#### AVAILABLE DATA:

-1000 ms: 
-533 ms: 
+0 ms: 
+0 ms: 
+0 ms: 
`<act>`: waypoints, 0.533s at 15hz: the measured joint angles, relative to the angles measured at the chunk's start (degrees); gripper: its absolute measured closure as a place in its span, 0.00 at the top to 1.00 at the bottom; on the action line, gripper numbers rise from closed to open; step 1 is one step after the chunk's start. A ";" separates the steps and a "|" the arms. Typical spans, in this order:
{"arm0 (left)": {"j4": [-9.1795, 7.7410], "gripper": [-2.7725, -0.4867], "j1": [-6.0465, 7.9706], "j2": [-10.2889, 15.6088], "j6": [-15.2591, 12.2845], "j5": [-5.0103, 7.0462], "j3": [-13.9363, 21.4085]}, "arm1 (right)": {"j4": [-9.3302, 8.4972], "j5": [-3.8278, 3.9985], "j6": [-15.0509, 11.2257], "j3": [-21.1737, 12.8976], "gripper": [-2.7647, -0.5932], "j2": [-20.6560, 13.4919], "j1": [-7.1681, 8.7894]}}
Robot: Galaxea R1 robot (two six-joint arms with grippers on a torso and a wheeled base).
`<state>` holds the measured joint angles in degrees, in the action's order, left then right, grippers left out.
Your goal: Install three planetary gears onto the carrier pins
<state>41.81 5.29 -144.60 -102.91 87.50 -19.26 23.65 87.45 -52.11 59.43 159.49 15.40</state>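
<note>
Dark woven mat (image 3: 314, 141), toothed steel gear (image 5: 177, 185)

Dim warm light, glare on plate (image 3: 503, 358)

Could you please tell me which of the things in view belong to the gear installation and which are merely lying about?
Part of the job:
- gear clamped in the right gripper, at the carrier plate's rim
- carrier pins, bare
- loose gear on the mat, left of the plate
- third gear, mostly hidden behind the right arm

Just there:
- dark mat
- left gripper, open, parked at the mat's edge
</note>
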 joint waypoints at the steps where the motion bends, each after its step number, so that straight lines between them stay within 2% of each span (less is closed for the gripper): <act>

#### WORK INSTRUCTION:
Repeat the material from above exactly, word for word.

#### TASK RESPONSE:
-1000 ms: 
-533 ms: 
+0 ms: 
+0 ms: 
+0 ms: 
`<act>`: waypoints, 0.533s at 15hz: the measured joint angles, relative to the angles measured at the chunk's start (degrees); gripper: its absolute measured closure as a place in its span, 0.00 at the top to 1.00 at the bottom; on the action line, gripper numbers rise from closed to open; step 1 is one step after the chunk's start. A ";" separates the steps and a "|" the arms. Typical spans, in this order:
{"arm0 (left)": {"j4": [-9.1795, 7.7410], "gripper": [-2.7725, -0.4867], "j1": [-6.0465, 7.9706], "j2": [-10.2889, 15.6088], "j6": [-15.2591, 12.2845], "j5": [-5.0103, 7.0462], "j3": [-13.9363, 21.4085]}, "arm1 (right)": {"j4": [-9.3302, 8.4972], "j5": [-3.8278, 3.9985], "j6": [-15.0509, 11.2257], "j3": [-21.1737, 12.8976], "gripper": [-2.7647, -0.5932], "j2": [-20.6560, 13.4919], "j1": [-7.1681, 8.7894]}}
Robot: Galaxea R1 robot (two six-joint arms with grippers on a torso and a wheeled base).
`<state>` holds the measured joint angles in degrees, in the action's order, left then right, grippers left out.
Your goal: Install three planetary gears onto the carrier pins
<state>41.81 5.29 -144.60 -102.91 87.50 -19.26 23.65 87.45 -52.11 59.43 159.49 15.40</state>
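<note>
Dark woven mat (image 3: 314, 141), toothed steel gear (image 5: 177, 185)

Dim warm light, glare on plate (image 3: 503, 358)

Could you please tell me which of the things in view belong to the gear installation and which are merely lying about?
Part of the job:
- gear clamped in the right gripper, at the carrier plate's rim
- carrier pins, bare
- loose gear on the mat, left of the plate
- third gear, mostly hidden behind the right arm

Just there:
- dark mat
- left gripper, open, parked at the mat's edge
</note>
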 joint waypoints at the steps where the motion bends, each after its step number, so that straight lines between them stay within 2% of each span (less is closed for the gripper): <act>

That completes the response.